Suivez-nous sur Facebook pour ne rien rater de l'actualité malienne

Au Burkina Faso, la junte poursuit ses attaques contre la presse

Après RFI et France 24, les militaires au pouvoir depuis un an ont interdit «jusqu’à nouvel ordre» le magazine français «Jeune Afrique». Les médias locaux ne sont pas épargnés par cette répression.

Au classement mondial de la liberté de la presse, publié chaque année par l’ONG Reporters sans frontières (RSF), le Burkina Faso avait déjà perdu 17 places entre 2022 et 2023. Il devrait, selon toute vraisemblance, continuer de chuter. Ce lundi, les autorités burkinabè ont en effet décrété la «suspension jusqu’à nouvel ordre de tous les supports de Jeune Afrique au Burkina Faso». Le gouvernement de transition, en place depuis octobre 2022, explique que la décision a été prise suite à la publication d’un article relayant les tensions au sein de l’armée, un peu moins d’un an après le putsch du 30 septembre 2022 ayant permis au capitaine Ibrahim Traoré d’arriver au pouvoir.

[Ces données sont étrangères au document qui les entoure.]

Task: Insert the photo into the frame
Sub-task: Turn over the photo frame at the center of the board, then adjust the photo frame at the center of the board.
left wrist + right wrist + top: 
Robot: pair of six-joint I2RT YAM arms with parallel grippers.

«Plusieurs personnes m’avaient dit que c’était un des risques que l’on encourait», dit à Libération Benjamin Roger, rédacteur en chef adjoint à Jeune Afrique, chargé de l’Afrique de l’Ouest. Le 21 septembre, Jeune Afrique publie un article sur des «mouvements d’humeurs» dans des casernes militaires, qui laissaient craindre un nouveau coup d’Etat. Le même jour, le gouvernement réagit dans un communiqué pour en condamner le contenu. Dans la foulée, le mensuel couvrant l’actualité africaine publie un second article, «qui était aussi une forme de réponse au communiqué du gouvernement pour dire qu’on maintenait nos informations et qu’on allait même un peu plus loin», explique Benjamin Roger. «On savait très bien qu’il y allait avoir une réaction du gouvernement.»

«Discours complotiste»

La riposte n’a effectivement pas traîné. Dans un communiqué cinglant publié lundi soir, le porte-parole du gouvernement burkinabè et ministre de la Communication, Jean Emmanuel Ouédraogo, a accusé le média d’avoir diffusé des «affirmations faites à dessein sans l’ombre d’un début de preuve [qui] n’ont pour seul but que de jeter un discrédit inacceptable sur les Forces d’armées nationales et par-delà l’ensemble des forces combattantes». Le communiqué rappelle aussi que «le gouvernement restera intraitable avec tout acteur médiatique qui mettra sa plume au service d’intérêts étrangers à ceux du peuple burkinabè».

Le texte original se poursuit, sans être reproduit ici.